Information supplied:
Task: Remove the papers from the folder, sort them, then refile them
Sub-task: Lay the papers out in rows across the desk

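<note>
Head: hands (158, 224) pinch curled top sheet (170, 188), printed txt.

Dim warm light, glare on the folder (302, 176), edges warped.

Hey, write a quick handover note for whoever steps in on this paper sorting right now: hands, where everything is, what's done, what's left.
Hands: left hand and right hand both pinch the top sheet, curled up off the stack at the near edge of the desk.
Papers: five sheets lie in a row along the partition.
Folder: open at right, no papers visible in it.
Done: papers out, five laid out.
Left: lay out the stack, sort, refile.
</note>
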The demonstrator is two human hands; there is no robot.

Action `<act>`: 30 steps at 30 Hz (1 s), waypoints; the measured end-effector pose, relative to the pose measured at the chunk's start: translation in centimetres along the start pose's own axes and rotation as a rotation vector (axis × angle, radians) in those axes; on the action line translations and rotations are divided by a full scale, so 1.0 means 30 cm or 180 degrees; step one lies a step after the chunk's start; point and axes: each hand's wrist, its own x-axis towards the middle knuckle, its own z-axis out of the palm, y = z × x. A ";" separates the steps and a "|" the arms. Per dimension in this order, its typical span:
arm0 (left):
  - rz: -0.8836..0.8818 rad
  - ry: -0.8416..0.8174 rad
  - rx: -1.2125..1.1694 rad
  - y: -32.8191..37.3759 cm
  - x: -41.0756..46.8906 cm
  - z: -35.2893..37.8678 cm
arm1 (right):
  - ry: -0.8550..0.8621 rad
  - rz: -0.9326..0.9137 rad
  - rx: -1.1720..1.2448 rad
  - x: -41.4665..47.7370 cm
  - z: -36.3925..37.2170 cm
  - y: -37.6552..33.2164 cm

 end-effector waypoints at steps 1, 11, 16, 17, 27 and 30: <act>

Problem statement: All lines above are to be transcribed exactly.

Response for this exercise:
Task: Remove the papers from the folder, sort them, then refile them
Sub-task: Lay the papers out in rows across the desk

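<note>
Head: hands (158, 224) pinch curled top sheet (170, 188), printed txt.

Dim warm light, glare on the folder (302, 176), edges warped.

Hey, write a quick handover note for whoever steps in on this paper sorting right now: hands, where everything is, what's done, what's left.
Hands: left hand and right hand both pinch the top sheet, curled up off the stack at the near edge of the desk.
Papers: five sheets lie in a row along the partition.
Folder: open at right, no papers visible in it.
Done: papers out, five laid out.
Left: lay out the stack, sort, refile.
</note>
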The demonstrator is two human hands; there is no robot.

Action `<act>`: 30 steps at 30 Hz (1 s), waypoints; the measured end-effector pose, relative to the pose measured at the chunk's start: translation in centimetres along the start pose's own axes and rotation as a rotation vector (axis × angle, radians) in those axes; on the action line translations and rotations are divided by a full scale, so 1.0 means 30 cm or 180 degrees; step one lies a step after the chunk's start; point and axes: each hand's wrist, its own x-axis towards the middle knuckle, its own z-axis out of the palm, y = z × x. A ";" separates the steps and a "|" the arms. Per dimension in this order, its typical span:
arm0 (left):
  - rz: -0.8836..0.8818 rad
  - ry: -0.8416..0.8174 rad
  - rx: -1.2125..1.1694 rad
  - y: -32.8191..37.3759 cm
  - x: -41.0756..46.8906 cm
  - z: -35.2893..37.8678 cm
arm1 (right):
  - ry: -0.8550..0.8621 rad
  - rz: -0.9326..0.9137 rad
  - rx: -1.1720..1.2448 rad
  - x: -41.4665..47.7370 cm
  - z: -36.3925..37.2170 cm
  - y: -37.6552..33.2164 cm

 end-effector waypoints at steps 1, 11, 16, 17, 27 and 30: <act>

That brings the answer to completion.